Data shown Block Start
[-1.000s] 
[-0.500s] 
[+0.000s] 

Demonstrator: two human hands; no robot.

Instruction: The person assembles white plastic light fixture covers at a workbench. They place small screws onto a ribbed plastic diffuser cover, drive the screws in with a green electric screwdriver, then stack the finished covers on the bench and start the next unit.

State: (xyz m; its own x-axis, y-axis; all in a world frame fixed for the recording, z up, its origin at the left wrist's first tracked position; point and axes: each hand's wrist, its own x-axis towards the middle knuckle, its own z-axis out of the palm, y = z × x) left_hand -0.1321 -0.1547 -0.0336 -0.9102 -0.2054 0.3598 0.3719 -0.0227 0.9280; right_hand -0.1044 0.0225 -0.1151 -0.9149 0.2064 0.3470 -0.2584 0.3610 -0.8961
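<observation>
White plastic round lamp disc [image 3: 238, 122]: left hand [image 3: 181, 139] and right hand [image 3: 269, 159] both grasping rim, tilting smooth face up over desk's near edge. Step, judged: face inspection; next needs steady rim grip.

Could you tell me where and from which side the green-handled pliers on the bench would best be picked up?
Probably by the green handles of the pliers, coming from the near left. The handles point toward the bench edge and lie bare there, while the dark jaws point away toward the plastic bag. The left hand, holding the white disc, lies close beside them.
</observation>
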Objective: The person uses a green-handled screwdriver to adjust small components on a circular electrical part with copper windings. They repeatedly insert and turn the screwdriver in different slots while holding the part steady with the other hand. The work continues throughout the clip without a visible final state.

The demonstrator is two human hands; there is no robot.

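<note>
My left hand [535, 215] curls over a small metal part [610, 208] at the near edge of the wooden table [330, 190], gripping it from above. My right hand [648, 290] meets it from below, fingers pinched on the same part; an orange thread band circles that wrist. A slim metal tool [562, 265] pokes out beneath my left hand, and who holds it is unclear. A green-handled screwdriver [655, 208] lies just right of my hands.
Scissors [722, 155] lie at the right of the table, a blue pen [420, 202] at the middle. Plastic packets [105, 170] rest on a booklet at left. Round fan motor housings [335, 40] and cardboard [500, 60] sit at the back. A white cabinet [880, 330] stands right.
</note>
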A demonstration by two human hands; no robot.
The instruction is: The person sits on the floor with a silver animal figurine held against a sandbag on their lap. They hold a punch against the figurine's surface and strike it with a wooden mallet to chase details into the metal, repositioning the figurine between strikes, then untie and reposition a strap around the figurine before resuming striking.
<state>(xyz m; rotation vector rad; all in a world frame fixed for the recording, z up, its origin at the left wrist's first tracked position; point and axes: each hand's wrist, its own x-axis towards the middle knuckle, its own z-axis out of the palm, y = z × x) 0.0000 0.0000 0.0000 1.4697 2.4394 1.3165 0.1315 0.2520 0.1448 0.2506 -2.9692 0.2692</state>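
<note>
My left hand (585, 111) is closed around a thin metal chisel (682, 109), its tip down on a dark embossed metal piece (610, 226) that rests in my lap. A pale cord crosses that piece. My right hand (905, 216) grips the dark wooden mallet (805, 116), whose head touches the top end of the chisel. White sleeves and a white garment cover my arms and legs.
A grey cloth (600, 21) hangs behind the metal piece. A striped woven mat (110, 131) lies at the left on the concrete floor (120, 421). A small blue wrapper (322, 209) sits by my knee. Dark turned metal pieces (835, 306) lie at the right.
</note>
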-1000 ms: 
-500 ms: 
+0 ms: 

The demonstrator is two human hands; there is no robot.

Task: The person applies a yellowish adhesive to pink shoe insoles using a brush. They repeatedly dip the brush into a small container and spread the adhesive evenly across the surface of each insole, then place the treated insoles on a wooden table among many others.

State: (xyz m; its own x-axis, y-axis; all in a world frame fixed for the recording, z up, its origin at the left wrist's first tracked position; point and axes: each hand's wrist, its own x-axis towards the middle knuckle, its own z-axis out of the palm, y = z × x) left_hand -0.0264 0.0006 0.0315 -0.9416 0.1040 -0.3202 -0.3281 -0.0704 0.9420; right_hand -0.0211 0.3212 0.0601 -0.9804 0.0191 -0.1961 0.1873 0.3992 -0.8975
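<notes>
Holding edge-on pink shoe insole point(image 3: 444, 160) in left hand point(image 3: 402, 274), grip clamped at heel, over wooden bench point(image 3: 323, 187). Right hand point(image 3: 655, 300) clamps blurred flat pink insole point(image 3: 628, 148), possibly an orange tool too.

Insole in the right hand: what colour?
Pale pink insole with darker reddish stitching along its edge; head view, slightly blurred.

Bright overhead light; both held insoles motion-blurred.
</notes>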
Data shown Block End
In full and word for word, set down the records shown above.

Response area —
[-1.000s] 
[-0.500s] 
[+0.000s] 

Demonstrator: two human hands; no robot.

Instruction: The person assembles white plastic light fixture covers at a workbench. They place small screws onto a ribbed plastic diffuser cover, drive the screws in with a green electric screwdriver, then stack the finished covers on the bench and start the next unit.

State: (xyz m; its own x-axis, y-axis; all in a world frame fixed for the recording, z up, its origin at the left wrist's first tracked position; point and axes: each hand's wrist, its own x-axis towards the middle knuckle, its own z-axis out of the palm, y = z × x) left_hand -0.1321 -0.1547 -0.0336 -0.9102 -0.2054 0.3598 0.3719 -0.0227 0.9280; right_hand -0.1044 0.0225 -0.1151 -0.9149 0.2064 0.3470 -0.2584 0.3610 -0.8961
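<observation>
White plastic round lamp disc [image 3: 238, 122]: left hand [image 3: 181, 139] and right hand [image 3: 269, 159] both grasping rim, tilting smooth face up over desk's near edge. Step, judged: face inspection; next needs steady rim grip.

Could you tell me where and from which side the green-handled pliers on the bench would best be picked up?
Probably by the green handles of the pliers, coming from the near left. The handles point toward the bench edge and lie bare there, while the dark jaws point away toward the plastic bag. The left hand, holding the white disc, lies close beside them.
</observation>
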Objective: The person uses a green-handled screwdriver to adjust small components on a circular electrical part with copper windings. They repeatedly insert and turn the screwdriver in different slots while holding the part steady with the other hand. The work continues throughout the clip without a visible final state.

The demonstrator is two human hands; there is no robot.

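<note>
My left hand [535, 215] curls over a small metal part [610, 208] at the near edge of the wooden table [330, 190], gripping it from above. My right hand [648, 290] meets it from below, fingers pinched on the same part; an orange thread band circles that wrist. A slim metal tool [562, 265] pokes out beneath my left hand, and who holds it is unclear. A green-handled screwdriver [655, 208] lies just right of my hands.
Scissors [722, 155] lie at the right of the table, a blue pen [420, 202] at the middle. Plastic packets [105, 170] rest on a booklet at left. Round fan motor housings [335, 40] and cardboard [500, 60] sit at the back. A white cabinet [880, 330] stands right.
</note>
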A demonstration by two human hands; no robot.
The instruction is: The person sits on the floor with a silver animal figurine held against a sandbag on their lap. They hold a punch against the figurine's surface and strike it with a wooden mallet to chase details into the metal, repositioning the figurine between strikes, then untie and reposition a strap around the figurine before resuming striking.
<state>(xyz m; rotation vector rad; all in a world frame fixed for the recording, z up, its origin at the left wrist's first tracked position; point and axes: each hand's wrist, its own x-axis towards the middle knuckle, its own z-axis out of the palm, y = z × x) 0.0000 0.0000 0.0000 1.4697 2.4394 1.3165 0.1315 0.2520 0.1448 0.2506 -2.9692 0.2692</state>
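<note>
My left hand (585, 111) is closed around a thin metal chisel (682, 109), its tip down on a dark embossed metal piece (610, 226) that rests in my lap. A pale cord crosses that piece. My right hand (905, 216) grips the dark wooden mallet (805, 116), whose head touches the top end of the chisel. White sleeves and a white garment cover my arms and legs.
A grey cloth (600, 21) hangs behind the metal piece. A striped woven mat (110, 131) lies at the left on the concrete floor (120, 421). A small blue wrapper (322, 209) sits by my knee. Dark turned metal pieces (835, 306) lie at the right.
</note>
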-1000 ms: 
-500 ms: 
+0 ms: 

The demonstrator is two human hands; there is no robot.

Task: The person applies a yellowish adhesive to pink shoe insoles using a brush. They repeatedly dip the brush into a small container and spread the adhesive evenly across the surface of each insole, then place the treated insoles on a wooden table among many others.

State: (xyz m; its own x-axis, y-axis; all in a world frame fixed for the recording, z up, its origin at the left wrist's first tracked position; point and axes: each hand's wrist, its own x-axis towards the middle knuckle, its own z-axis out of the palm, y = z × x) left_hand -0.0264 0.0006 0.0315 -0.9416 0.1040 -0.3202 -0.3281 -0.0704 0.9420; right_hand -0.0211 0.3212 0.0601 -0.9804 0.0191 -0.1961 0.1873 0.3992 -0.8975
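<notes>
Holding edge-on pink shoe insole point(image 3: 444, 160) in left hand point(image 3: 402, 274), grip clamped at heel, over wooden bench point(image 3: 323, 187). Right hand point(image 3: 655, 300) clamps blurred flat pink insole point(image 3: 628, 148), possibly an orange tool too.

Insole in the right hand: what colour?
Pale pink insole with darker reddish stitching along its edge; head view, slightly blurred.

Bright overhead light; both held insoles motion-blurred.
</notes>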

The output returned above is complete.